# EXERCISE DETAILS
In the entries that follow, how many lines include "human"? Give the number and nothing else.
Start of MATERIAL SHOWN
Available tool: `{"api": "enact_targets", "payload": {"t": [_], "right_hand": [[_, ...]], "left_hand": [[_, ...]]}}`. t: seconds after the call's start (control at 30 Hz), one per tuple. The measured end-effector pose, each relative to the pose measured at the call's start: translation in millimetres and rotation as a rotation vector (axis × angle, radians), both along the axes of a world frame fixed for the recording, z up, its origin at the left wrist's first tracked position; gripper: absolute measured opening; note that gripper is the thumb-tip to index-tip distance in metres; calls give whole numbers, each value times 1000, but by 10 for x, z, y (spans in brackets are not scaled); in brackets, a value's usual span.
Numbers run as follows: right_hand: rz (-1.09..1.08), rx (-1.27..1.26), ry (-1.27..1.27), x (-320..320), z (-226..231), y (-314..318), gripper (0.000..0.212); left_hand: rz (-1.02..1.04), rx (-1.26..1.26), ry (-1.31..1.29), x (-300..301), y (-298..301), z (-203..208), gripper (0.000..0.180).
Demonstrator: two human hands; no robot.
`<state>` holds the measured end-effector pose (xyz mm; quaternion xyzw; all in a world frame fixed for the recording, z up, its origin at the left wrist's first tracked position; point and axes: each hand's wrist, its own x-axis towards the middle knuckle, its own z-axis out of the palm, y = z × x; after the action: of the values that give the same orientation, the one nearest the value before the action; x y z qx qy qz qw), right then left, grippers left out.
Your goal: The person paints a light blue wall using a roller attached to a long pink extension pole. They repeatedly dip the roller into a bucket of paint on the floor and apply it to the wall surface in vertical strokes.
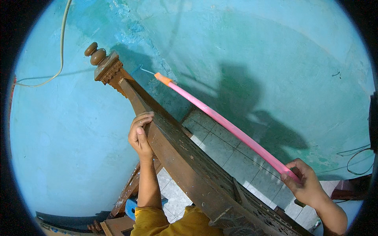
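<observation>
Cable: pale, hanging in a curve against the wall at far left.
Left wall: light blue, behind the knobbed end of the wooden frame.
Knob: turned brown wood, two rounded parts stacked on a carved block, at the frame's upper left end.
Blue object: partly hidden beside the person's arm; its kind cannot be told.
Left grip: bare hand, fingers bent over the edge of the frame below the knob, thumb raised along its side; part-closed, with hold of that edge.
Metal rod: thin, projecting from the upper end of the pole; what lies at its tip is unclear.
Orange socket: joins rod to pole.
Shirt: yellow, at the lower edge.
Wooden frame: brown, scuffed and pale-spotted, tilted from upper left to lower right, in front of the person.
Pole: pink, slanting from the wall corner down to the right, above the frame and apart from it.
Floor: grey-white tiles, beyond the frame.
Shadow: dark, cast on the blue-green wall.
Right grip: bare hand, fingers and thumb closed round the pole's lower end.
Wire: dark loop against the wall at far right.
</observation>
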<state>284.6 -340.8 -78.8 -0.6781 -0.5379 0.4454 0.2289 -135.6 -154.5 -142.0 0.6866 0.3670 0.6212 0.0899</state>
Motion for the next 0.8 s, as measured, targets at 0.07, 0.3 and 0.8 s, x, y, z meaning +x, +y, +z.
{"api": "enact_targets", "payload": {"t": [0.07, 0.3, 0.8], "right_hand": [[-43, 46, 39, -13, 17, -77, 21], [-121, 16, 163, -131, 329, -145, 19], [-66, 155, -3, -233, 365, -117, 38]], "left_hand": [[6, 13, -3, 22, 14, 18, 47], [-7, 24, 26, -7, 8, 44, 45], [2, 15, 48, 12, -41, 93, 40]]}}
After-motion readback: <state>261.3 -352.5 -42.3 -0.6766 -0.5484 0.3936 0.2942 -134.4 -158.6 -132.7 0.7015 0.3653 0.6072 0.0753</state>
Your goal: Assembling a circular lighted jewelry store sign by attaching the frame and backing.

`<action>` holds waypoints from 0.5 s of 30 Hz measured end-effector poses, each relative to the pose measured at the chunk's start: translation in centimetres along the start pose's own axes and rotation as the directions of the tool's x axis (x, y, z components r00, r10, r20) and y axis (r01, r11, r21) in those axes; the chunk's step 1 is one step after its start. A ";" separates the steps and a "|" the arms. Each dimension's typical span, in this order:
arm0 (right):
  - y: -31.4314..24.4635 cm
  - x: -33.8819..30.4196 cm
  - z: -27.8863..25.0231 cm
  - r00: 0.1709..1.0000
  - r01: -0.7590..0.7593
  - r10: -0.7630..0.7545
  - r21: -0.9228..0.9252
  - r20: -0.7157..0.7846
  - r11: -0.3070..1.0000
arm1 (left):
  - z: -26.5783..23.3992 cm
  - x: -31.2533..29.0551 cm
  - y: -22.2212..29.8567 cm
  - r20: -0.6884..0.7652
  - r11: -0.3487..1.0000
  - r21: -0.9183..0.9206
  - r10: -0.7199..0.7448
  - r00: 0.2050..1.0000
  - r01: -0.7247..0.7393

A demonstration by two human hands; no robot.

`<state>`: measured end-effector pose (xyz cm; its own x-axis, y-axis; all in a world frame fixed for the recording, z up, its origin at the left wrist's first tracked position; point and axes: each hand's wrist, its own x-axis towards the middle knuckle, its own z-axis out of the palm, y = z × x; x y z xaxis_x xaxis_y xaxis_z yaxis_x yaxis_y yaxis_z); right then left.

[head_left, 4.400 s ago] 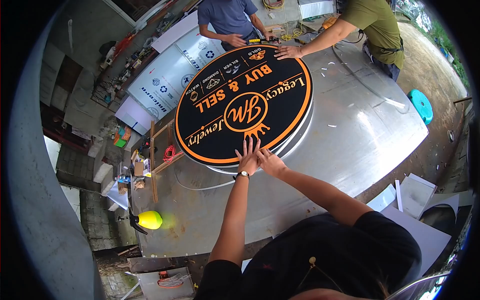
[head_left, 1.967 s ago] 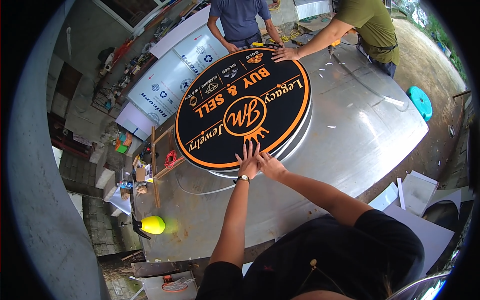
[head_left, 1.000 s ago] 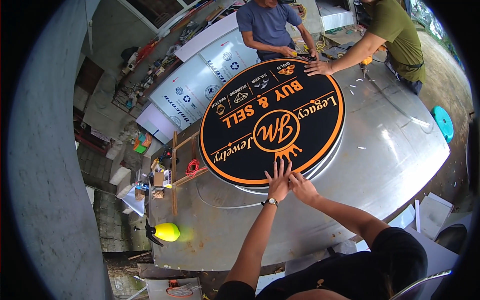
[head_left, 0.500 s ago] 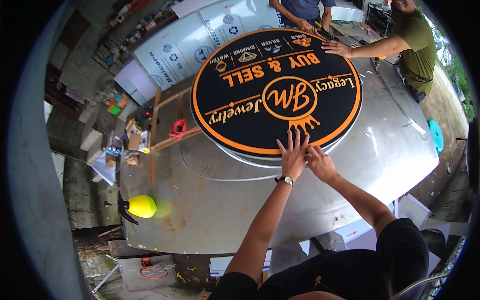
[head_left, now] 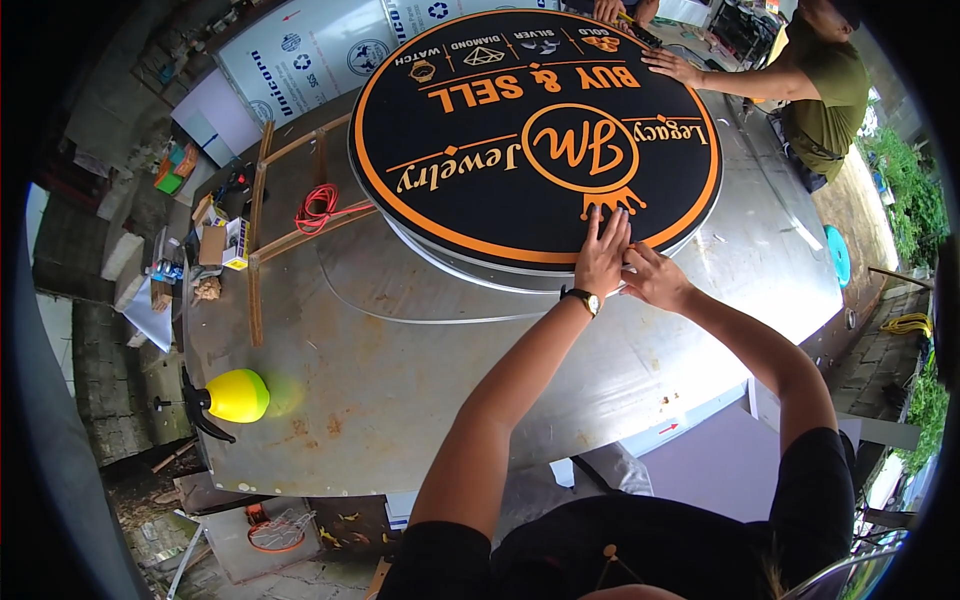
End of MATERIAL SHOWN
# COMPLETED EXERCISE
2